Every line of the listing below should be written out exactly.

◆ Data provided
════════════════

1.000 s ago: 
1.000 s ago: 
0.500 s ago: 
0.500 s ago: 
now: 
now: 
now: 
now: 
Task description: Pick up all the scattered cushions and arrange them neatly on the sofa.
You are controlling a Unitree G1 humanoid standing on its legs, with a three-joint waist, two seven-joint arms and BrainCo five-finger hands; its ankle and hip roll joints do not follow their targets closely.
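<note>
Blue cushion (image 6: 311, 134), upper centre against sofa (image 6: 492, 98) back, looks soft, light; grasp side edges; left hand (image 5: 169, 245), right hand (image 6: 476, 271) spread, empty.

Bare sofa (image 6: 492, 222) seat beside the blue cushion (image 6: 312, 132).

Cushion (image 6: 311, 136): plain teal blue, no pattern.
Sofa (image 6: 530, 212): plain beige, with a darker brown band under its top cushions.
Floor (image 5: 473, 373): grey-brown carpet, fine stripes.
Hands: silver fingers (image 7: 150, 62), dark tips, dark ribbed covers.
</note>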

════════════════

◆ Response to this exercise
1.000 s ago: 
1.000 s ago: 
0.500 s ago: 
0.500 s ago: 
now: 
now: 
now: 
now: 
Task description: Pick up all the scattered cushions and arrange them neatly on the sofa.
You are controlling a Unitree G1 humanoid standing on its legs, with a three-joint waist, two seven-joint arms and BrainCo five-finger hands; its ankle and hip roll joints do not follow their targets closely.
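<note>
Blue cushion (image 6: 311, 134), upper centre against sofa (image 6: 492, 98) back, looks soft, light; grasp side edges; left hand (image 5: 169, 245), right hand (image 6: 476, 271) spread, empty.

Bare sofa (image 6: 492, 222) seat beside the blue cushion (image 6: 312, 132).

Cushion (image 6: 311, 136): plain teal blue, no pattern.
Sofa (image 6: 530, 212): plain beige, with a darker brown band under its top cushions.
Floor (image 5: 473, 373): grey-brown carpet, fine stripes.
Hands: silver fingers (image 7: 150, 62), dark tips, dark ribbed covers.
</note>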

Whatever the exercise asked has now been answered.